American cinematographer (born 1942)

Peter William Anderson (born June 18, 1942) is a cinematographer, visual effects supervisor, and expert on specialized imaging technologies. He helped to develop many of these technologies, including modern 3D, motion control, large format, digital cinema, high frame rate, and high dynamic range.

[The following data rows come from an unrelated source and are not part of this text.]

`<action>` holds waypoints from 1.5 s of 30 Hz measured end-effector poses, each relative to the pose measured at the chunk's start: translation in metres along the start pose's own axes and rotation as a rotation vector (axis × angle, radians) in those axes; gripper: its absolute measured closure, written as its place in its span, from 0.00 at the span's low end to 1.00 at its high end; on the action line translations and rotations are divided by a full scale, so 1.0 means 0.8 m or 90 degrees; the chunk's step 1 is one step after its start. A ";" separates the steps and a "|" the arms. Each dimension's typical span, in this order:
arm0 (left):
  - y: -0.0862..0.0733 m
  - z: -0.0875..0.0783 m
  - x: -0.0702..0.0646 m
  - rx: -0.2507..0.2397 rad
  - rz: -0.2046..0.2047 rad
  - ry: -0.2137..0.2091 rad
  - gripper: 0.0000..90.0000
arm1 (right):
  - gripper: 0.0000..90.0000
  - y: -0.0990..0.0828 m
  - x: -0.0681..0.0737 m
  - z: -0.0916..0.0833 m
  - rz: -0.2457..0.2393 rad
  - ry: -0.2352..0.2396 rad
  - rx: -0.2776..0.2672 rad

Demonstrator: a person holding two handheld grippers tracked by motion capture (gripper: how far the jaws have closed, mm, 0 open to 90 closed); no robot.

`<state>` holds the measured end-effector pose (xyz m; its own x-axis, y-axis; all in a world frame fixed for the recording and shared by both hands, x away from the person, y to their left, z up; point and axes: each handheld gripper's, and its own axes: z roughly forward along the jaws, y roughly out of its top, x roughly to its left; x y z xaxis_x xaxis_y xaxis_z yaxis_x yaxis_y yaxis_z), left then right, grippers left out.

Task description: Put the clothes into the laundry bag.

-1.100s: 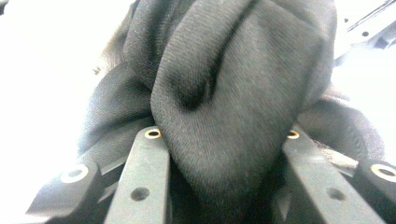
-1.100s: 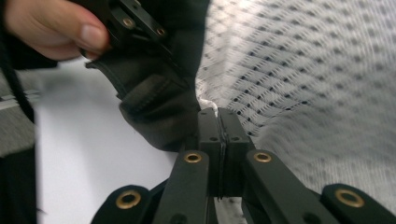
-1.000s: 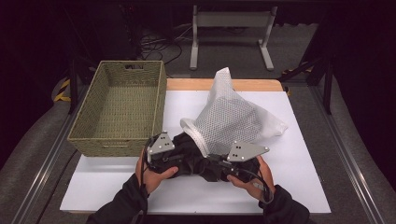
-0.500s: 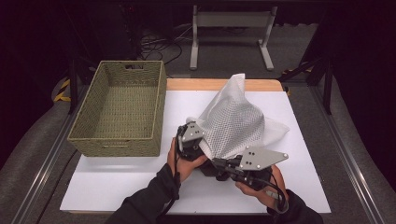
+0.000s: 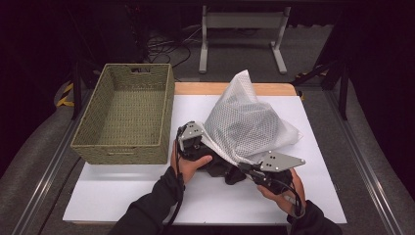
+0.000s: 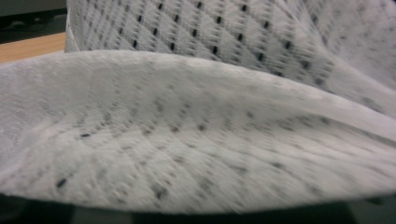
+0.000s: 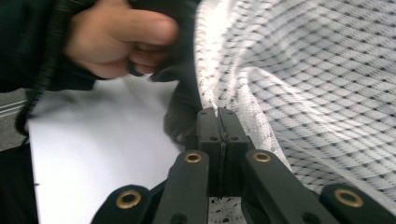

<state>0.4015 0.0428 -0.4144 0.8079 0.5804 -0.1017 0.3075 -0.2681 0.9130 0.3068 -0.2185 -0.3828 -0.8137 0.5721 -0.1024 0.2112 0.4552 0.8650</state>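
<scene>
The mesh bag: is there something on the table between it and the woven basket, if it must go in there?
Nothing visible lies on the bare table between them. The mesh bag sits right of the woven basket, whose near wall it must clear. The left gripper stands at the bag's basket side.

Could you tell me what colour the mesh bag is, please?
White, dotted with small dark holes; the mesh bag shows best in the right gripper view.

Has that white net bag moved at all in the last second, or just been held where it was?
Yes. The white mesh bag now stands taller and sits further right, away from the woven basket, which has stayed put.
</scene>
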 end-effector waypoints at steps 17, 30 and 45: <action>-0.042 -0.019 -0.038 0.141 0.098 -0.058 0.10 | 1.00 0.000 0.002 0.009 -0.005 -0.013 0.010; -0.007 0.050 -0.043 0.066 0.064 -0.010 0.82 | 1.00 -0.011 -0.005 0.029 -0.002 -0.008 0.050; 0.012 -0.090 -0.049 -0.059 0.081 0.108 0.91 | 1.00 0.053 0.049 0.008 -0.069 0.043 -0.050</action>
<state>0.3367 0.0733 -0.3733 0.7392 0.6689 0.0778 0.1547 -0.2810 0.9471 0.2871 -0.1724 -0.3529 -0.8647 0.4739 -0.1666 0.0787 0.4554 0.8868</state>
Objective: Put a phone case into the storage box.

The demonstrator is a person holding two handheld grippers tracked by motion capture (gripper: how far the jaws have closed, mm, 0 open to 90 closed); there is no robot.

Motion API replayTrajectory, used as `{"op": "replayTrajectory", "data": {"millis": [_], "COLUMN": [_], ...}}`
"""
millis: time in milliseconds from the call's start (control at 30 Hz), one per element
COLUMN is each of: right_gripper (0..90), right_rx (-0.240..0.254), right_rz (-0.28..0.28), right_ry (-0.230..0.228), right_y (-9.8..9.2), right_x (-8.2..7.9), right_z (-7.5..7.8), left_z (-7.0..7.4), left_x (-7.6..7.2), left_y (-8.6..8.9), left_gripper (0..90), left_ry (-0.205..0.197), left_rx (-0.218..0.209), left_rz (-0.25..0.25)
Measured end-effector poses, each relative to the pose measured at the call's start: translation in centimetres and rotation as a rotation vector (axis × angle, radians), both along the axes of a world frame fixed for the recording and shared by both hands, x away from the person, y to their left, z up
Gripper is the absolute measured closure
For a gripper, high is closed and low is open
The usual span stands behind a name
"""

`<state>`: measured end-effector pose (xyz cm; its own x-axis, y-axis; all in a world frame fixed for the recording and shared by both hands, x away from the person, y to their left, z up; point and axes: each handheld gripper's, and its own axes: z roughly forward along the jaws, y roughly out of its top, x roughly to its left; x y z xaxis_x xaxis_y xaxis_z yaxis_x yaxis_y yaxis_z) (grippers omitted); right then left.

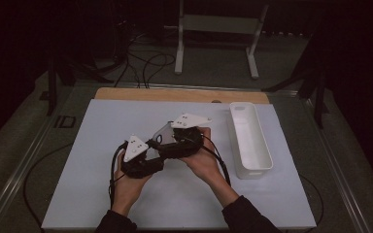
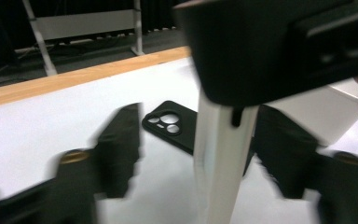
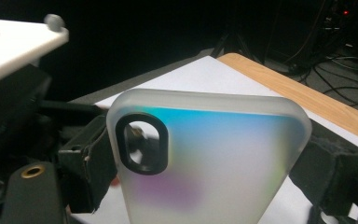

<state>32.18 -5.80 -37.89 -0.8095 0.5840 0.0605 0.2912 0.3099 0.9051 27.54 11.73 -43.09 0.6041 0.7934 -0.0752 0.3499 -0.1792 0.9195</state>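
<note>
High view is showing both hands meeting over a matte white board [image 1: 126,204] on a wood-edged table, the left gripper [image 1: 148,154] and right gripper [image 1: 167,141] nearly touching, each topped by a grey three-cornered plate. Between them a frosted translucent phone case [image 1: 162,132] is standing tilted above the board. Right gripper view is looking at that case [image 3: 214,158] from close by: rounded corners, a soft milky surface tinted blue and violet, and a black-rimmed oval camera cutout. The right gripper's padded black jaws are sitting at either side of the case, apparently clamping its edges. Left gripper view is catching the case [image 2: 219,154] edge-on as a pale slab standing between that gripper's blurred black jaws, which are standing apart and not pressing on it. Beyond, a black phone case [image 2: 175,126] with round lens holes is lying flat on the board. A long white plastic tray [image 1: 267,158] with rounded corners is resting at the right.
</note>
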Motion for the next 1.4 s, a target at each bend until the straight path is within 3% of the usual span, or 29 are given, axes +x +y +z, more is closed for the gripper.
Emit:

Anderson was born in Eau Claire, Wisconsin, to William and Leah Anderson, both public school educators, as was his sister Susan, who taught English and French to high school students.
He attended the University of Wisconsin–Eau Claire for two years in the early 1960s and continued his education in California, graduating from the ArtCenter College of Design in 1967. That year he founded his own company, specializing in film special effects and advertising photography. Which three years he sold to Macy's Department Stores. By 1978 his credits included the films Close Encounters of the Third Kind, The China Syndrome, Mahogany and Metamorphoses, and television projects including "Buck Rogers", Battlestar Gallactica and the opening titles for the NBC-TV series Ellery Queen. Anderson presented a public talk about his work when he was invited to return to UW-Eau Claire as grand marshal of the Homecoming 1978 celebration.

Anderson was the staff director of photography at Walt Disney Studios, and he has also headed the visual-effects facilities for Walt Disney Studios and Universal Studios.

Anderson was instrumental in the creation and filming of the 3-D theme-park attractions Magic Journeys (1982–1993), Captain EO (1986–1998), Muppet*Vision 3D (1991–2025), T2 3-D: Battle Across Time (1996–2020) and King Kong: 360 3-D (2010). He has also supervised IMAX 3-D productions including Cirque du Soleil: Journey of Man (2000) and Wild Ocean (2008), and contributed filming and visual effects to an array of projects, including the features U2 3D and Tron and the original incarnations of the television series Buck Rogers, Battlestar Galactica and Cosmos.

In 2014, Anderson received the Gordon E. Sawyer Award from the Academy of Motion Picture Arts and Sciences, a special Oscar awarded to "an individual in the motion picture industry whose technological contributions have brought credit to the industry."